Ramones, by Nicholas Rombes(33⅓ Series)

  • Writer: Arnold Plotnick
    Arnold Plotnick
  • 3 days ago
  • 2 min read

I’ve been a Ramones fan for nearly half a century. I bought their debut album in ’76 and never looked back. For years, Rocket to Russia was my favorite of theirs, until the 40th-anniversary mono remix of the debut knocked it off the throne. Johnny’s guitar sounded raw, crunchy, feral, the way the band probably intended all along. So, when I spotted this used 33⅓ volume in the music stacks at The Strand, I happily grabbed it.


Like most entries in this series, this one is a mixed bag. (This series, if you’re not familiar with it, offers up small, very portable books that take a deep dive into one specific music album.) Some 33⅓ books are fantastic (Marquee Moon), some are a slog (Horses, sorry Patti). This one sits squarely in the middle. When Rombes writes as a fan, digging into context, attitude, the early CBGBs atmosphere, the book hits the mark. But when he flips into academic overdrive, suddenly you’re reading a dissertation on the philosophical implications of punk irony. Interesting? In theory, perhaps. In this book, it just made my eyes glaze over.  

And then there’s the ridiculous section about Beat on the Brat.


Rombes argues that Joey’s explanation of the lyric – a bratty kid wreaking havoc in a playground, a negligent mom doing nothing about it, Joey fantasizing about hitting the kid with a baseball bat — is somehow disappointing because it closes down other interpretive “possibilities.” As if the world needed a deeper symbolic reading of:


Beat on the brat

Beat on the brat

Beat on the brat with a baseball bat…


Of all the songs to treat like a Talmudic text, he chooses the least mysterious lyric in the entire Ramones canon. (Okay, maybe Loudmouth is even less complex, but you get my point). It’s peak overthinking, and it’s not the only time he gets lost in the forest.

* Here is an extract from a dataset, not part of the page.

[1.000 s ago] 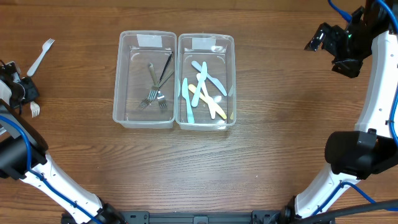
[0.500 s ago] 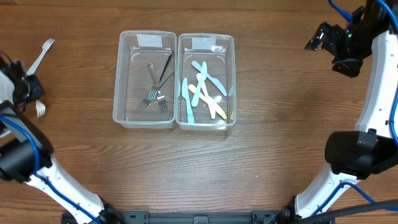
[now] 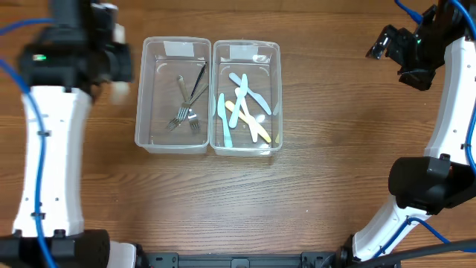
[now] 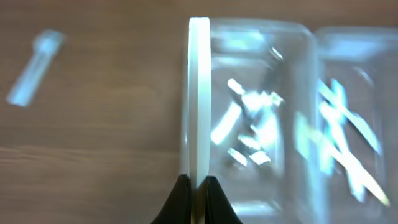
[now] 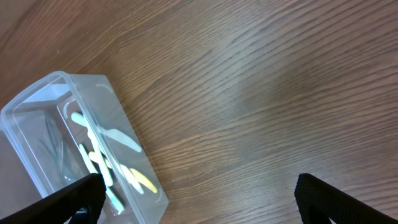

A larger issue for me is that the actual discussion of the songs on the album is surprisingly thin. Some of the cultural detours, about punk magazines, art-school aesthetics, U.S. vs. U.K. lineage, etc., are interesting in isolation, but most Ramones fans picking up a 33⅓ volume want stories behind “Blitzkrieg Bop,” or “53rd & 3rd,” or what it felt like to hammer out 14 songs in under 30 minutes. Rombes seems reluctant to puncture the mystique of their debut with too much concrete detail. I respect the impulse, but that’s the actual purpose of the books in this series, so as a reader, I found it frustrating.


Still, the book does a nice job of conveying just how shocking, how different, how important that first album was; the sense that if the Ramones hadn’t existed, someone would have had to invent them. When Rombes stays close to that idea — the band as both parody and purity of American rock — he nails it.